Califone – The Villager’s Companion | The Quietus

Califone

The Villager’s Companion

American oddballs search for the mythic in the everyday, finds Jared Dix

Misfits. Out-takes and oddballs. The Villager’s Companion, you will be unsurprised to learn, is a sibling to Califone’s previous album Villagers. Like an echo of the lightly arranged horde of treasures and pocket flotsam on that album’s cover, it gathers together a loose bundle of supplementary material recorded at the same time that, for one reason or another just didn’t find its place.

It is fair to wonder about what sort of thing might not be at home on a Califone record, they are after all a band with an open door to different sounds, approaches and members. But by the same scuffed token nothing here feels wildly out of place or unexpected. A merch table release last year, its little orphan songs are now getting a fuller life out in the world. As a whole it’s understandably more fractured and less focussed than Villagers but there’s plenty to enjoy.
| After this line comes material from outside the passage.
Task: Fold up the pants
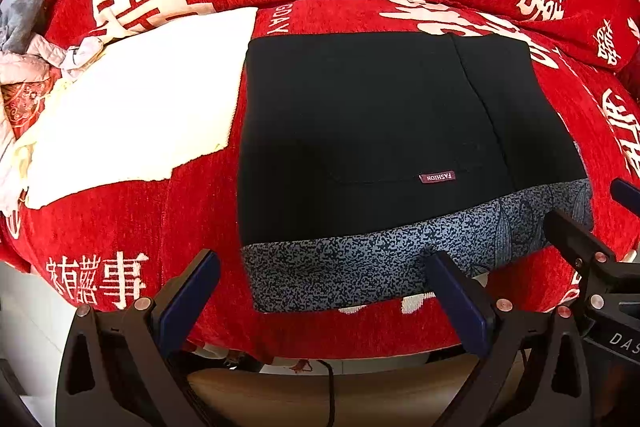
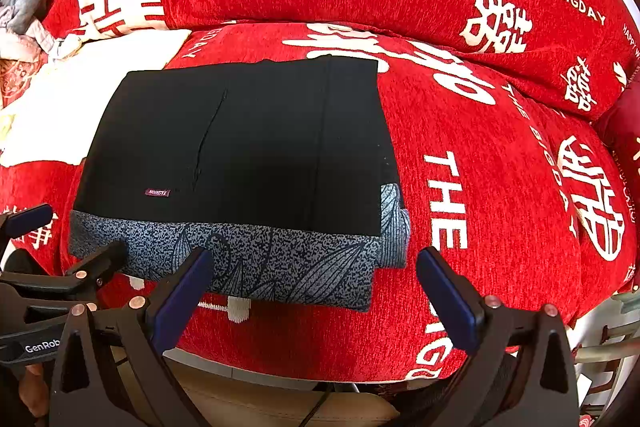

According to main man Tim Rutili the two covers at the end of the record (Mecca Normal’s ‘The Family Swan’ and John Prine’s ‘Crazy as A Loon’) were in some sense stepping stones on the way to writing the Villagers songs. It’s easy to consider Califone as operating somewhere in-between the two, a rough-edged jumble of underground art punk and country folk, but equally these versions illuminate the links between them. Raw and poetic ‘The Family Swan’ becomes a laidback country blues in Rutili’s hands, and he goes a touch more country than Prine on the rueful and amused ‘Crazy As A Loon’.

Both are story songs offering weary life wisdoms and both glint with eye-catching images. Not really a narrative or confessional songwriter, Rutili recedes from his songs, the stories are rarely clear but he’s great on mysterious, evocative moments. ‘A Blood Red Corduroy 3 Piece Suit’ comes with an appropriate amount of thrift store dust on it from the title alone and a line like “the current running through your hands, I felt it in your drama club embrace” puts you right in a moment even though you aren’t clear what is happening. ‘Gas Station Roller Doggs’ similarly paints a picture from the title on, a vignette of roadside wonder in small details carried on slide guitar. At the more surreal end ‘Jaco Pastorius’ considers the pros and cons of being an amputee in Hollywood.

I suppose it doesn’t hurt right now to remember that America can also be gentle and good naturedly weird. Califone turn the dial to a different cultural channel, on a highway glide below the drones and rhythm of traffic, the romance of the mythic in the everyday, shimmering in the mediated imagination, in song and film, in music that never ends but goes on in all directions.